**Problem:**
Only one number is wanted: the count of lines in the records below that hold the word "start".

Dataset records
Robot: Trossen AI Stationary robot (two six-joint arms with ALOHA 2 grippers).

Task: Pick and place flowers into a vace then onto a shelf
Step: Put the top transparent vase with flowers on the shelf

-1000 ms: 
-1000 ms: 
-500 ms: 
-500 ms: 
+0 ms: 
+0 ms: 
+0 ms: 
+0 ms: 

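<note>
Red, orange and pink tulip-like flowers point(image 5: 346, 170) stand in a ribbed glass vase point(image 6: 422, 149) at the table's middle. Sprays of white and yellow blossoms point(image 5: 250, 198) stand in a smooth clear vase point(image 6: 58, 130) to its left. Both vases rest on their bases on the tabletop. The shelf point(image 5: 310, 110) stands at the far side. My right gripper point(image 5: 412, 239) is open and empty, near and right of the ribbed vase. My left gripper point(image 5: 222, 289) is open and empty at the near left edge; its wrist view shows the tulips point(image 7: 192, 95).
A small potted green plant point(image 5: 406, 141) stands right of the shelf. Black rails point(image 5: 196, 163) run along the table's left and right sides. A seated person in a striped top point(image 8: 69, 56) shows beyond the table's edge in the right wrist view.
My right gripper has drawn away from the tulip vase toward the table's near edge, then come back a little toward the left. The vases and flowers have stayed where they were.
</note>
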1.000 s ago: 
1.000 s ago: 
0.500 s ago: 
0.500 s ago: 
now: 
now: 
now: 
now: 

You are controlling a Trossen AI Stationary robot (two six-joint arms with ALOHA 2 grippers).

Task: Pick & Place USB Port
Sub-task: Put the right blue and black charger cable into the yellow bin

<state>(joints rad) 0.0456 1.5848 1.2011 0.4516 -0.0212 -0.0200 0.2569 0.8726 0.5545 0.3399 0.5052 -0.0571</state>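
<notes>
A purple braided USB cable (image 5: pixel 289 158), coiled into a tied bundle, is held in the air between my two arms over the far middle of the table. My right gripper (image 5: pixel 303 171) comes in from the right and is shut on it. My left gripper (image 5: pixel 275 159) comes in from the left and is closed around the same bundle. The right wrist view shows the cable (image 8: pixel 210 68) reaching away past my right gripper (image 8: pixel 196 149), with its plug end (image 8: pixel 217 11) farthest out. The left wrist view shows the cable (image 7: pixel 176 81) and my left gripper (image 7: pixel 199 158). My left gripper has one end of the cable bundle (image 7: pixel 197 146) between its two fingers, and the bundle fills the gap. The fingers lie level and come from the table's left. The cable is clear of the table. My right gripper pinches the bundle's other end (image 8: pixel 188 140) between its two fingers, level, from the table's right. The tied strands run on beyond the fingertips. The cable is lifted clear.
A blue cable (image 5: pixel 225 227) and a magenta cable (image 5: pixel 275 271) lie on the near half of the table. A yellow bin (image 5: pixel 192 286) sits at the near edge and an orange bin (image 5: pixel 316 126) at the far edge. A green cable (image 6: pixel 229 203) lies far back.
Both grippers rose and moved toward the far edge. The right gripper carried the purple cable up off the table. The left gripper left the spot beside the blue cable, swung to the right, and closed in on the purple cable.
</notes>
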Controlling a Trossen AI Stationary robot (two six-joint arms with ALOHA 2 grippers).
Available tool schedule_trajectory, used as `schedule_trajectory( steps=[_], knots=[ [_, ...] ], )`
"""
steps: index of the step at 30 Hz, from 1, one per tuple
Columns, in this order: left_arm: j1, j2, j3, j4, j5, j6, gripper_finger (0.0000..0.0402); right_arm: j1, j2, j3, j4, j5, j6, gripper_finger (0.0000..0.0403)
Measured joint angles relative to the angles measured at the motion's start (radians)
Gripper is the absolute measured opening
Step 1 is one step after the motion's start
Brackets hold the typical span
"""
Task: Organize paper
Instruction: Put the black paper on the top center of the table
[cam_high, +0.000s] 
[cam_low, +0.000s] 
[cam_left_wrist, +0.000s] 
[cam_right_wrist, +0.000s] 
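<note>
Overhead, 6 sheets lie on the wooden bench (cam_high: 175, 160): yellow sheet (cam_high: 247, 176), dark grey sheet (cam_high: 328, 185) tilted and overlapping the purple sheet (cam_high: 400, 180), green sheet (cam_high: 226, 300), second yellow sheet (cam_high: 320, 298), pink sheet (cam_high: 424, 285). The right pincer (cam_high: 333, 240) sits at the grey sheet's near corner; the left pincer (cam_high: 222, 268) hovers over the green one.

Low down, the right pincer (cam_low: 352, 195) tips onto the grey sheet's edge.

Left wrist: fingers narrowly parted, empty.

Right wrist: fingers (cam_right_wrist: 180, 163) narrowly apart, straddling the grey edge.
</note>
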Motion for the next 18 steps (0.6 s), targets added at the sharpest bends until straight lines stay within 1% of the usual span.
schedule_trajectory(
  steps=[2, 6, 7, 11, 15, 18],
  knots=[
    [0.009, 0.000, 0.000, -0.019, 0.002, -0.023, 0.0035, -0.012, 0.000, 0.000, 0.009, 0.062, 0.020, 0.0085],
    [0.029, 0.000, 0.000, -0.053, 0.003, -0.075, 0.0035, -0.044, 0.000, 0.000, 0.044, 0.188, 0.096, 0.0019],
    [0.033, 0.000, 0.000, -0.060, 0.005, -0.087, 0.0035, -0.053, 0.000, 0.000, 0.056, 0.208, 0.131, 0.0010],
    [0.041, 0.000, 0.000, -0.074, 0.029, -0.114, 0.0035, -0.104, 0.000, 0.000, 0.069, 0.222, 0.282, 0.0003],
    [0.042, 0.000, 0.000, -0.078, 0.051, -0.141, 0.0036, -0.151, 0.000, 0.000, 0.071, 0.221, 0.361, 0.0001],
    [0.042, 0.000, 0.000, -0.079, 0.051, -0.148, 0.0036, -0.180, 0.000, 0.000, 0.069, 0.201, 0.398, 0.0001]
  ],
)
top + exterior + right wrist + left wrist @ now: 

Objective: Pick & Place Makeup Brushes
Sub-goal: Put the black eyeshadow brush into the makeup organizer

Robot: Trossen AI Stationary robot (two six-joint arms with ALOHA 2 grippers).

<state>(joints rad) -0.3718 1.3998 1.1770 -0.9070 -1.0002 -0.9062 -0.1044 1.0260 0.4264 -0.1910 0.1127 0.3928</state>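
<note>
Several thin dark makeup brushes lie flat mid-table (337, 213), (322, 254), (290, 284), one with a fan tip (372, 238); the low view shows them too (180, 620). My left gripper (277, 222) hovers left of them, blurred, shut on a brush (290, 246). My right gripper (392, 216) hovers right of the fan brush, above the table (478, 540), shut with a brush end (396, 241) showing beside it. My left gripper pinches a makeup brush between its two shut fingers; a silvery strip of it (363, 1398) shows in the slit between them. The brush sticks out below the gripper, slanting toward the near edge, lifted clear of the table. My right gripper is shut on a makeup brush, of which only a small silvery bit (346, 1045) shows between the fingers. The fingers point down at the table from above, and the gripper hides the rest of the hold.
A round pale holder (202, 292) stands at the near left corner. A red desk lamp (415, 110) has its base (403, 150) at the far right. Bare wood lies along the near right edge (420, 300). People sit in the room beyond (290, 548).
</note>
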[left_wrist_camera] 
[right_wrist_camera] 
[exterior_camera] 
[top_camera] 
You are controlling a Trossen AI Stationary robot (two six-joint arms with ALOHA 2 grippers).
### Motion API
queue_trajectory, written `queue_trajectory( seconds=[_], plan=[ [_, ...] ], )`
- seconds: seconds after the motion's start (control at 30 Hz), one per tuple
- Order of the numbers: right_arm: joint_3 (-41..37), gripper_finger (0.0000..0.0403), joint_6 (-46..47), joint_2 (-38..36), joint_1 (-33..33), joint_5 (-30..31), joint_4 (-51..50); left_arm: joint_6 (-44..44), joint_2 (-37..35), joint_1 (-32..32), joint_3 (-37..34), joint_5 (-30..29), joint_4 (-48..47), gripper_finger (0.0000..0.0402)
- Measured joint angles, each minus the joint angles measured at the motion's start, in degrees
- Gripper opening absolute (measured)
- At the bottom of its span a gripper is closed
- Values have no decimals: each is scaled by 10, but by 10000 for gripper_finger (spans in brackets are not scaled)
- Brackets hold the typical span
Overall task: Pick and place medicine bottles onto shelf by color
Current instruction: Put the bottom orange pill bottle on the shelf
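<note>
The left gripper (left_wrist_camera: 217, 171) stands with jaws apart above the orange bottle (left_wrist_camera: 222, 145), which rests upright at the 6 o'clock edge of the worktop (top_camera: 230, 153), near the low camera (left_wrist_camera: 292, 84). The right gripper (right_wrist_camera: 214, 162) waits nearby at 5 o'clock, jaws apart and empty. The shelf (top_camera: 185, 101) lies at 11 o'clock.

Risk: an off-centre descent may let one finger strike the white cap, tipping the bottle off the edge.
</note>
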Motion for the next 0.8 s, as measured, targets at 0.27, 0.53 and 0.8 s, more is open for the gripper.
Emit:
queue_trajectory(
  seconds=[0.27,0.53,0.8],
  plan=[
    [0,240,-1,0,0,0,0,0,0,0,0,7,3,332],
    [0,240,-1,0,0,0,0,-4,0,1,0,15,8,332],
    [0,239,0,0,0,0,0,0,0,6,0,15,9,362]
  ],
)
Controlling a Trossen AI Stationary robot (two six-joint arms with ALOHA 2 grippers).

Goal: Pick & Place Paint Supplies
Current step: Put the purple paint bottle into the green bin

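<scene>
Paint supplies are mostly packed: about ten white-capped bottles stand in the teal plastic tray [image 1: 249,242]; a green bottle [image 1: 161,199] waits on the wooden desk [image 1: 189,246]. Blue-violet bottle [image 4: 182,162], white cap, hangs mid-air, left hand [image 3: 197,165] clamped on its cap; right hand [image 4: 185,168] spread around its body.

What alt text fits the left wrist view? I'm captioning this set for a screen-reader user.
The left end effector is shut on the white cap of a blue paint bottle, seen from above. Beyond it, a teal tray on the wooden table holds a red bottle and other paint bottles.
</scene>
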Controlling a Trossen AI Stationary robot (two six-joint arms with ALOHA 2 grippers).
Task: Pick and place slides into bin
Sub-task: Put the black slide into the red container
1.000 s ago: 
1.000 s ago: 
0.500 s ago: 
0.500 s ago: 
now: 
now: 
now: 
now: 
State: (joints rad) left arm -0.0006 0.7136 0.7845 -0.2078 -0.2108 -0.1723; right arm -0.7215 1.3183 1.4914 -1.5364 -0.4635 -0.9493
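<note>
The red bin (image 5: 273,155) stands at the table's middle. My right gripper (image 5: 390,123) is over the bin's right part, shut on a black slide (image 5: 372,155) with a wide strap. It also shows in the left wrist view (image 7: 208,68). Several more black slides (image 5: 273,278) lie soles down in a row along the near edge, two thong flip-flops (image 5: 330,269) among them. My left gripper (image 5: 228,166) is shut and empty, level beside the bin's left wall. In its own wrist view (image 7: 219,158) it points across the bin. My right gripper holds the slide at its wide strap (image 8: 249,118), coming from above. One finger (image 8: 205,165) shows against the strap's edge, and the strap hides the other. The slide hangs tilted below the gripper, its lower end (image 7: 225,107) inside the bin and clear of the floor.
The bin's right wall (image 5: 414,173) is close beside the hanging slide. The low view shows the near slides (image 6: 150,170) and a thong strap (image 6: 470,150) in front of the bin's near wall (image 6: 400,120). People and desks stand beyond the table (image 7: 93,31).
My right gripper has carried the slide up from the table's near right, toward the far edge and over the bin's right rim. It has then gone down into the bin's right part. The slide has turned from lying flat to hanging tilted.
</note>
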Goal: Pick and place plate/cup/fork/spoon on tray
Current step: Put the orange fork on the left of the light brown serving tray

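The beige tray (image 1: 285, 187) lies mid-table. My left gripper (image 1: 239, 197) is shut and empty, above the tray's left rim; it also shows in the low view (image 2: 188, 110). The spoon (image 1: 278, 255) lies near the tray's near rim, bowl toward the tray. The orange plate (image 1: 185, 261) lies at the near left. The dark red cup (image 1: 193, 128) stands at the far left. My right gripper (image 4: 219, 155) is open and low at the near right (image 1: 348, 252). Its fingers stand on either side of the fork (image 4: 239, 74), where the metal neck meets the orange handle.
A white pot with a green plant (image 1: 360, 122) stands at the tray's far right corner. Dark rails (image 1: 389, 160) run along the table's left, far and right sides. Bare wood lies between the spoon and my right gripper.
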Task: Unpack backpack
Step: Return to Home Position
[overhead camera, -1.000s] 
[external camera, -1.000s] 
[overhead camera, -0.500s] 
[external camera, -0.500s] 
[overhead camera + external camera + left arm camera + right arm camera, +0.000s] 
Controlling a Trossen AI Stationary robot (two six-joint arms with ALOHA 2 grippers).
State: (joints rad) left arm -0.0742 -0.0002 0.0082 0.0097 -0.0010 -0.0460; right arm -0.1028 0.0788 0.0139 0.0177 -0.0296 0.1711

**Written response:**
4